Check every line below for the word "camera" and copy the ones that have it.

### RECORDED INFORMATION

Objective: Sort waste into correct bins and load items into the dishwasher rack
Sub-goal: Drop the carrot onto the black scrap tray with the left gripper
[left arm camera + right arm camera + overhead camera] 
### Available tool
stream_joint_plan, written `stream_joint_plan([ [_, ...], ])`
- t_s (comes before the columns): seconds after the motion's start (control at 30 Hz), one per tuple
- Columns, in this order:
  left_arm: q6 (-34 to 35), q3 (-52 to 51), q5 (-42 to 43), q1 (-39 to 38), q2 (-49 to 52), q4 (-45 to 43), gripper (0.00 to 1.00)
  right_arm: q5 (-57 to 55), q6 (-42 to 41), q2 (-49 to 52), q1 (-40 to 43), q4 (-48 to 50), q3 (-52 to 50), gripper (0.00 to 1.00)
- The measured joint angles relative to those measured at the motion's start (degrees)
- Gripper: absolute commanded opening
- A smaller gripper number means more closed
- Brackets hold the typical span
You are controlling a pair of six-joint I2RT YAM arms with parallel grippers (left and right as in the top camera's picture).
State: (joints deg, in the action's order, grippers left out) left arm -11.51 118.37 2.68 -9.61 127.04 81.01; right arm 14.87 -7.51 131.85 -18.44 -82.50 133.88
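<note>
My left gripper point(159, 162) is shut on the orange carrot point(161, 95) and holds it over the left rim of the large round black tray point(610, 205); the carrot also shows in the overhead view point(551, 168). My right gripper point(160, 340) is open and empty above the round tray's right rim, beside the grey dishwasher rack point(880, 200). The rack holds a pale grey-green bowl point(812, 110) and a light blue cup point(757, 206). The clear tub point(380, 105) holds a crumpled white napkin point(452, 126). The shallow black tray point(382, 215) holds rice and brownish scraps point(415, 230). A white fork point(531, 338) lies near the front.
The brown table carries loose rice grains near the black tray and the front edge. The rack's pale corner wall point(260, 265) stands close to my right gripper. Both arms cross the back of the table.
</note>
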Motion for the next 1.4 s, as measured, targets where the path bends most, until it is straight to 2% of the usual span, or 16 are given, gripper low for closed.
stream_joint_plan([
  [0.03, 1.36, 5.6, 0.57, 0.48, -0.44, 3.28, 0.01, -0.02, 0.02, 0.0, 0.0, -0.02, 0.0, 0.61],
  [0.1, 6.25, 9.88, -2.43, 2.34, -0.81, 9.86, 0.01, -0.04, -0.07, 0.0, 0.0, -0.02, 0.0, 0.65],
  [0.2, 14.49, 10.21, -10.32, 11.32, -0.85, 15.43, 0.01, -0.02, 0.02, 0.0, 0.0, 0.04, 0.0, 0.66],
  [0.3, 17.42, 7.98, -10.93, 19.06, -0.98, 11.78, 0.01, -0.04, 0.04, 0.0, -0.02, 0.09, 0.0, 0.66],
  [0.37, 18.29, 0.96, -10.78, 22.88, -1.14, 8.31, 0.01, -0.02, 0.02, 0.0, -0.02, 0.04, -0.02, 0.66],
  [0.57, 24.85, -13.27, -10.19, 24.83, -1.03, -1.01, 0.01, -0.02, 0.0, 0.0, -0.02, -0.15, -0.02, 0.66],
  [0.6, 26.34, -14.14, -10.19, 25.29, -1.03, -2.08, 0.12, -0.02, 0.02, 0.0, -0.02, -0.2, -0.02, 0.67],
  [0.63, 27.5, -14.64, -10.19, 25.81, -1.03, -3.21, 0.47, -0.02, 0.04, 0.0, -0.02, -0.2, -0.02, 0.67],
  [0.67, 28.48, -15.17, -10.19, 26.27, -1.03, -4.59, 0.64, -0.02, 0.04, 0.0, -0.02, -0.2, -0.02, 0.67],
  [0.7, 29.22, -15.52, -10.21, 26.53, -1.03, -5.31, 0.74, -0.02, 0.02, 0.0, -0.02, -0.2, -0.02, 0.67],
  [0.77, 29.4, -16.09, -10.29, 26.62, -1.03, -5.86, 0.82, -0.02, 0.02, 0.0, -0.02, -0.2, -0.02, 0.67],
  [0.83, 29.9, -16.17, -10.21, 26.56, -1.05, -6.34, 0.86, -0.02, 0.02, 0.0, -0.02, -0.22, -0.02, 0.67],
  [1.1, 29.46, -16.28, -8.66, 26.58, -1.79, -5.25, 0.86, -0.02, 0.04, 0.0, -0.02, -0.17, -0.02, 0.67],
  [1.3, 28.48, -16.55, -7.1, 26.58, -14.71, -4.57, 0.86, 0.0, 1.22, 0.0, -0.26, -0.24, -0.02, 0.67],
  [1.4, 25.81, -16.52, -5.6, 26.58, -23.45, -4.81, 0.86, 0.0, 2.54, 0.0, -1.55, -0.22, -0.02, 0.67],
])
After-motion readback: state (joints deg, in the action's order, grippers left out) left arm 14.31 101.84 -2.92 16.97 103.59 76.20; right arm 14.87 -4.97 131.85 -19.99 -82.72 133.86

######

**FINISHED EXERCISE**
[left arm camera + right arm camera + overhead camera] 
You are controlling a pair of six-joint I2RT YAM arms with parallel grippers (left and right as in the top camera's picture).

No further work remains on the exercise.